Dans un monde où les chaînes de valeur se fragmentent et où les dépendances stratégiques deviennent des vulnérabilités, l’Europe n’a plus le choix : elle doit reprendre le contrôle de ses ressources, de ses technologies et de son industrie. L’accord signé entre la France et la Norvège ce 24 mars 2026 d’un protocole d’entente sur les métaux critiques et l’actualisation de leur partenariat industriel vert marque une étape concrète vers cette souveraineté encore trop souvent invoquée, mais rarement mise en œuvre à cette échelle. L’union fait la force.
Sur le site de la gigafactory d’Automotive Cells Company (ACC), à Billy-Berclau, dans le Pas-de-Calais, la signature d’un protocole d’entente entre la France et la Norvège, ce 24 mars 2026, dépasse largement le cadre d’une coopération bilatérale classique. Elle s’inscrit dans un moment charnière pour l’Europe, confrontée à la nécessité urgente de sécuriser ses approvisionnements, de maîtriser ses technologies et de relocaliser des pans entiers de son industrie.

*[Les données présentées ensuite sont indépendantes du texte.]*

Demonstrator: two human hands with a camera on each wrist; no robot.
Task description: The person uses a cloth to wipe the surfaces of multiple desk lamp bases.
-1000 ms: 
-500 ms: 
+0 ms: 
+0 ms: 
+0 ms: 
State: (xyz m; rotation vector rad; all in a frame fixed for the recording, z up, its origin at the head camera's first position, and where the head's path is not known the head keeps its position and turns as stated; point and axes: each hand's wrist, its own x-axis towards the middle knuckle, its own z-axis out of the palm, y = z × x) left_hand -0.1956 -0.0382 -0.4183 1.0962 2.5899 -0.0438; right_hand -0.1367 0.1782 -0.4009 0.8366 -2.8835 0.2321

Porté politiquement par Emmanuel Macron et le Premier ministre norvégien Jonas Gahr Støre, ce rapprochement stratégique traduit une prise de conscience partagée : la souveraineté industrielle européenne ne pourra exister sans alliances structurantes entre États capables de mutualiser leurs atouts. La Norvège, riche en ressources naturelles et en capacités énergétiques, et la France, forte de son tissu industriel et de ses ambitions technologiques, dessinent ici les contours d’une complémentarité stratégique.
Pourquoi un accord sur les métaux critiques ?
Parce qu’ils sont aujourd’hui au cœur de toutes les transitions stratégiques : énergétique, numérique et industrielle. Batteries électriques, éoliennes, panneaux solaires, semi-conducteurs, intelligence artificielle, spatial… toutes ces technologies reposent sur des ressources comme le lithium, le cobalt, le nickel, les terres rares ou encore le graphite. Sans ces matériaux, il n’y a ni transition écologique, ni souveraineté technologique.
Or l’Europe est massivement dépendante de l’extérieur pour ces approvisionnements, en particulier de la Chine, qui domine largement le raffinage et la transformation de nombreux métaux critiques, mais aussi d’autres pays pour l’extraction (République démocratique du Congo pour le cobalt, Chili et Australie pour le lithium, etc.). Résultat : cette dépendance devient une vulnérabilité stratégique majeure, dans un contexte de tensions géopolitiques et de compétition industrielle accrue.
Pourquoi la Norvège ?
La Norvège n’est pas un géant mondial des métaux critiques aujourd’hui… mais elle a des atouts stratégiques majeurs :
- Un potentiel minier encore largement sous-exploité, notamment en terres rares et en minéraux liés aux batteries
- Une expertise géologique et offshore très avancée
- Une capacité à développer une extraction plus durable et encadrée, ce qui est crucial pour l’Europe
- Des projets en cours d’exploration, y compris en fonds marins (très controversés mais stratégiques)
En clair : la Norvège représente pour l’Europe une source potentielle “proche, stable et fiable”.
Et la France ?
La France dispose de peu de ressources minières exploitables à grande échelle sur son territoire métropolitain, même si certains projets existent (lithium, notamment).
Mais son rôle est ailleurs :
- Capacités industrielles et technologiques (batteries, recyclage, transformation)
- Acteurs industriels majeurs dans les chaînes de valeur
- Savoir-faire en recyclage et économie circulaire, un levier clé pour réduire la dépendance
- Présence indirecte via certains territoires (notamment en outre-mer)
La France est donc davantage un acteur de transformation et d’innovation, là où la Norvège peut devenir un acteur d’approvisionnement.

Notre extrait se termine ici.